Tags: email charsets Outlook
|It's fairly well accepted that the font WingDings should not be used in webpages. Many modern cross platform browsers don't even support it. One of the reasons is that supporting WingDings means supporting creating symbol fonts which requires adding the SYMBOL_CHARSET define to the call to CreateFont instead of the normal ANSI_CHARSET. Due to their cross platform nature they want as much code as possible to be the same regardless of platform. So instances like this where a Windows specific font needs some special handling are often unimplemented to keep things simple. It may even be a strategic design decision made to deliberately weaken the support for it hoping that it's usage would fade away.
In my email client I have two places that I have to special case code just for WingDings. Firstly the above mentioned CreateFont call needs a special flag added so that when rendering HTML email that uses WingDings the correct glyphs are placed on the screen/page. The second place is during conversion from HTML to (unicode) text. Of course the actual bytes to render in the HTML in the document are not unicode or some easily known charset, so you have to convert from "WingDingsCharset" to Unicode using some hacked together table.

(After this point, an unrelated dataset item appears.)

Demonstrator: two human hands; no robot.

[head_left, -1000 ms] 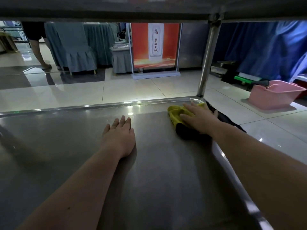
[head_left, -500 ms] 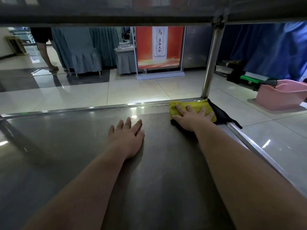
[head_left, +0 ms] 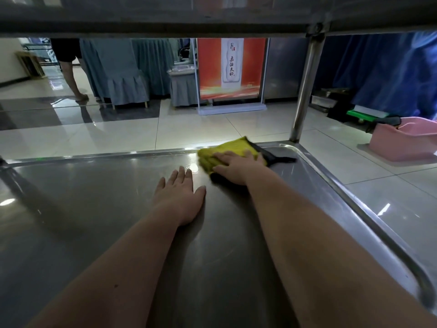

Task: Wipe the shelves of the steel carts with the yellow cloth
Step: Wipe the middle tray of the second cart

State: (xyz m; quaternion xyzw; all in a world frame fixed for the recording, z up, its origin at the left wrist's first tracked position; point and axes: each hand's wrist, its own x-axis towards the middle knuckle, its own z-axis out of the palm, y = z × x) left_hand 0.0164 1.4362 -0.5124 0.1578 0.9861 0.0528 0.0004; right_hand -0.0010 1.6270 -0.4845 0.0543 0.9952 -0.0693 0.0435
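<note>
- Head view: the right hand (head_left: pixel 238 168) lay flat on the yellow cloth (head_left: pixel 233 147), fingers straight and close together. It pressed rather than gripped, which probably kept the whole cloth against the steel.
- The yellow cloth sat against the far edge of the lower shelf (head_left: pixel 94 209), near its far right corner and the upright post (head_left: pixel 305 91). A dark layer trailed from it toward that corner.
- The left hand (head_left: pixel 179 197) rested palm-down mid-shelf, fingers slightly apart and holding nothing, probably bracing the reach beneath the upper shelf (head_left: pixel 165 17).
</note>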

Now the question is "Who is creating all this content that uses the WingDings font?"
That's an excellent question dear reader, and the answer is: Outlook. In 2014 Outlook still happily converts:
Into a WingDings HTML font tag containing a single uppercase 'J'. That will be rendered as a smiley face by Outlook and a capital J by most other software. Especially software on Macs and Linux that don't have access to that font by default. Never mind that Unicode has a perfectly functional smiley face character (☺) which could be rendered correctly by pretty much any software these days.
Outlook's character set issues don't stop there though. Take the case that I ran into recently where Outlook was used to send an email containing a URL that included a Unicode character. Now that in itself is somewhat dubious and indeed the URL referred to a Microsoft content server that should've known better than to allow a unicode character in the URL (especially when a perfectly suitable ascii character was available). Now that Unicode URL was specified used proper HTML entity encoding, however the meta charset of the HTML aaaaand the Content-Type of the MIME segment both stated the document was in us-ascii. And well, that Unicode character got converted to garbage at some point. Instead Outlook should make the charset of the HTML "utf-8" or something so that the character can exist in the specified charset. I've taken the approach of assuming the attributes of tags like 'src' and 'href' are in unicode despite the prevailing HTML charset.
Another aspect of the poor charset implementation in Outlook is the tendency to use undefined characters in the specified charset. Take for instance an Outlook generated email says it's using the ISO-8859-1 charset and then goes on to use characters in the 0x80 to 0x9F address space which is according to ISO-8859-1, undefined. Internally Outlook is using the Windows-1252 charset, which DOES define characters in that range. However instead of marking the email as "Windows-1252" it puts the incorrect ISO-8859-1 charset in the headers (they are essentially the same outside of that range). This commonly manifests as smart quotes (0x91 and 0x92) getting rendered incorrectly. Scribe of course has the ability to let the user override the charset which fixes the problem.
Now I'm in no way saying Scribe is perfect and lets all bash on Outlook. But I feel these bugs have been there for over 10 years and still haven't been addressed and something needs to be said. I doubt they will ever fix their software. Which is sad, because it makes the rest of the email software community look bad when we have to deal with the broken emails coming out of Outlook. I try and take a very literal interpretation of the incoming data. So that the user sees the content warts and all. I'm not a fan of sweeping bugs in other clients under my carpet. That has had a very poor history in the web-browser world. Ending in content bugs lasting far longer than they should have.
And if this ever gets back to someone working on the Outlook team: fix thy bugs. It's not even hard... these are really basic problems and it would most likely take a day or less to address.